● **Directions for this task**
Word for word, restate the data that follows, omitting the images.

BEGIN Data shown

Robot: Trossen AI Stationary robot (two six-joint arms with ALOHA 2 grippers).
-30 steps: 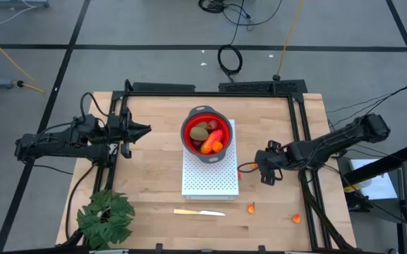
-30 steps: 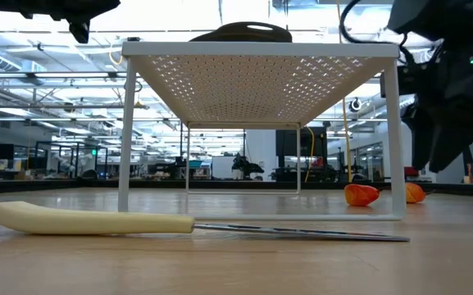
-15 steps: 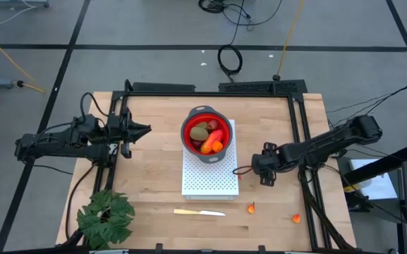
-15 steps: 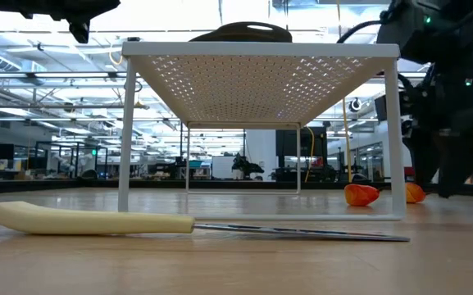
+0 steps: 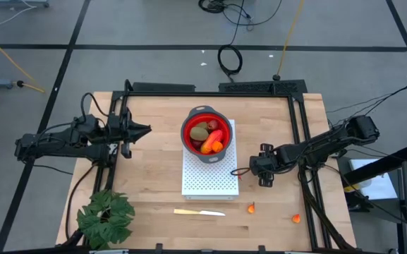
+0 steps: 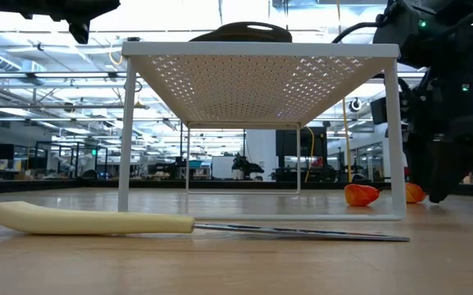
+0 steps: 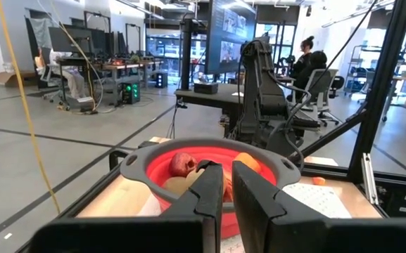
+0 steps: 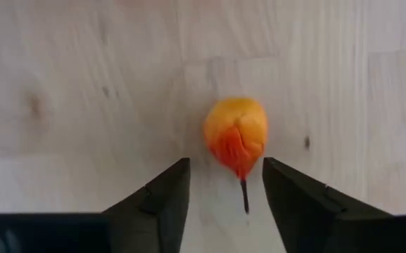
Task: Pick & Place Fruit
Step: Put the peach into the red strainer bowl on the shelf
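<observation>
Near the table's right edge, lowered right pincer [image 8: 225, 163] narrowing about orange fruit [image 8: 236, 132], half-open, gripping nothing yet; pick seemingly starting. Left pincer [image 7: 227, 169] shut, empty.

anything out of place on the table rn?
Three small orange fruit pieces sit loose on the wood, outside the red bowl where the other fruit lies: one and another near the front edge, and a third under the right gripper, jaws open around it.

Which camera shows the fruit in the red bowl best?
The high view: it looks straight into the bowl at the fruit. The left wrist view shows some behind the left claw; the low view only the bowl's top edge; the right wrist none.
</observation>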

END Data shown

● **The answer**
Robot: Trossen AI Stationary robot (two six-joint arms with ALOHA 2 grippers).
-30 steps: 
-30 steps: 
-15 steps: 
-15 steps: 
+0 steps: 
+0 steps: 
+0 steps: 
+0 steps: 
Task: Pick & Place Fruit
Step: Put the peach into the red strainer bowl on the shelf
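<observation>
Near the table's right edge, lowered right pincer [image 8: 225, 163] narrowing about orange fruit [image 8: 236, 132], half-open, gripping nothing yet; pick seemingly starting. Left pincer [image 7: 227, 169] shut, empty.

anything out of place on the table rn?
Three small orange fruit pieces sit loose on the wood, outside the red bowl where the other fruit lies: one and another near the front edge, and a third under the right gripper, jaws open around it.

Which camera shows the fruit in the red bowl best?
The high view: it looks straight into the bowl at the fruit. The left wrist view shows some behind the left claw; the low view only the bowl's top edge; the right wrist none.
</observation>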

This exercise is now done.